Mustard yellow, pale lavendar, cornflower blue and the nearly lurid spring greens of the coral attract and shelter the swarming and even more brilliant colors of the darting fish. I do not know their names yet, but they do not seem perturbed unduly by our presence here, especially mine, which is restricted to the surface. Mady swims without a snorkel and goes much closer to the coral. She is just another fish down here. I wish I could swim like she does; my snorkelling gear seems so needlessly noisy. She tells me that the faint crackling sound is the sound of thousands of fish nibbling at the coral reef. I, my breathing apparatus magnifying my exhalations into a rush of windstorm, can't even hear it. Mady dives deep, her arms pressed along her sides rendering her human form more sleek than it already is. She twists and turns like the fish do, as one smooth body, no awkward limbs sticking out at odd angles as mine do. She glides through the schools, and the fish scatter like glitter, revealing as they flit in new directions new colors to my gawking eyes above. Even the palest of the white fish, when he spins about, reveals a triumphant little tail of luminescent indigo.
Sunday, June 5, 2011
My Dear Friend,
On the balcony of Megid's apartment on a nice, slow morning, my daughter and I enjoying a little bit of "home" time, alone time. The first work day I've experienced in Cairo: remember, the weekends here are Friday/Saturday. This means that occasionally the small intersection below balcony is actually empty of traffic. Never for long; the traffic, which is an unfiltered, unregulated throng of cars and bikes and pedestrians, plus an occasional animal, is incessant, and the sound of beeping horns is always present in the air, always. Not usually angry horns, like you hear in American traffic; there is a language of car horns here, a system of warning used by drivers to alert other drivers to their exact spot in the flow of cars. You see, there are no lanes here, and a single road with room for only one lane of traffic may go either direction and if not for the language of horning, this entire city would shut down. It is an extraordinary counterpoint to the chanting that is megaphoned over the city every few hours. Today, the Muslim calls to prayer are interspersed with the sounds of syncopated clappings and Alleluia choruses in this neighborhood. A sort of compound across the street must house some Coptic Christian group; there are nuns in blue habits and white wimples mixed in with the black burqua'd Muslim women today.
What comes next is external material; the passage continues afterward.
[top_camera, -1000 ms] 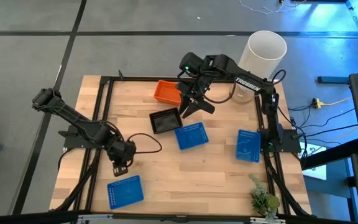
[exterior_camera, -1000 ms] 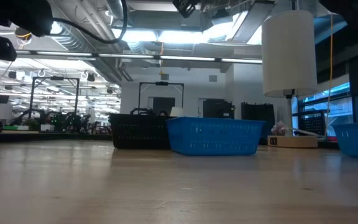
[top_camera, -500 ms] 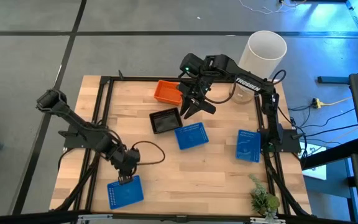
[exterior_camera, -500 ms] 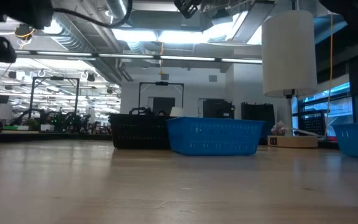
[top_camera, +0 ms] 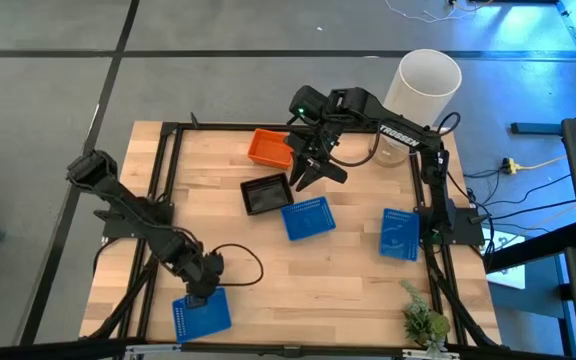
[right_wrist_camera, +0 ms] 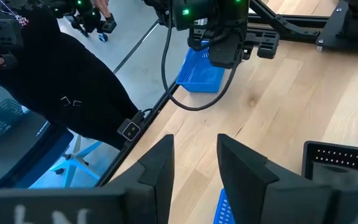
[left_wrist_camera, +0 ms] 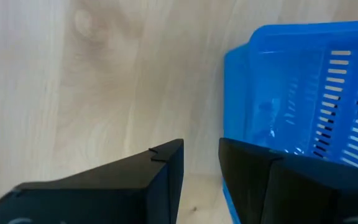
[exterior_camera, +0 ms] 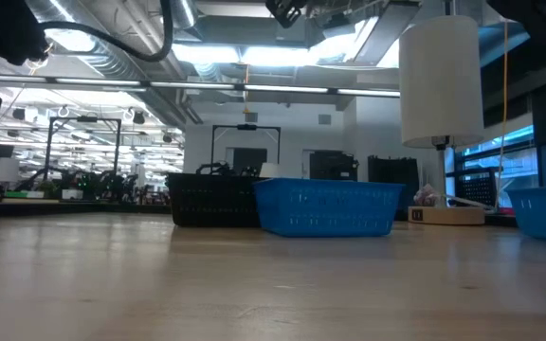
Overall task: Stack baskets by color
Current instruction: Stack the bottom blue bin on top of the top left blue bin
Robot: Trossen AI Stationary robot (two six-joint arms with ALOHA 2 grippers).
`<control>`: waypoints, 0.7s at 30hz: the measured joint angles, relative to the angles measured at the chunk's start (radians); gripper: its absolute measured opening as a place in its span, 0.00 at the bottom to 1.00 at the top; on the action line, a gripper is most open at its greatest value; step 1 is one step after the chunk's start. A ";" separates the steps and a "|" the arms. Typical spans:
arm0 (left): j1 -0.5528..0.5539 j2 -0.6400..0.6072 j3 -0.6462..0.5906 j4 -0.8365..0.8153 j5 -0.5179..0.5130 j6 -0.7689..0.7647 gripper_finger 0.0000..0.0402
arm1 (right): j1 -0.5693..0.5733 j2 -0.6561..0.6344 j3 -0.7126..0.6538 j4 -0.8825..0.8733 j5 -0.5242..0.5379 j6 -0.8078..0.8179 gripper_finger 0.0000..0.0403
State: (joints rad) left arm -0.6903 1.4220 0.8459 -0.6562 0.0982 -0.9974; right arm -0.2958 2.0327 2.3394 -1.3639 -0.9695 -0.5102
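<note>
Three blue baskets lie apart, and the left gripper (top_camera: 200,294), jaws parted and empty, has swung down over the nearest blue basket (top_camera: 201,308), its rim now between the fingers, readying a pickup, while the right gripper (top_camera: 305,176) waits open beside the black basket (top_camera: 266,194).

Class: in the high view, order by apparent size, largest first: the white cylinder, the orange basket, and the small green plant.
1. White cylinder.
2. Orange basket, partly hidden by the right arm.
3. Green plant, which looks close to the orange basket in size, so these two are uncertain.
</note>
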 joint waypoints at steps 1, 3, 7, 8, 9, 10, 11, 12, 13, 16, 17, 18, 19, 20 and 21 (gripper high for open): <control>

I am, you are so right, utterly absorbed in the sights, sounds and smells. Being here with my daughter and her Egyptian friends has been allowing me a close-up and intimately Egyptian perspective on everything I see and hear. My pictures are going to be amazing, I think. I'm hesitant to use my battery for browsing them, and I certainly don't have the time or computer access to download them, but I have taken some great ones, I'm quite sure. I am eager to work with them and see what's worth keeping.
I can't say I miss Wisconsin yet, but I do miss your camraderie.
Saturday, June 6
Hello again,
Time to explore now. Wish you were sharing this with me, though I know you would probably hate all the noise here.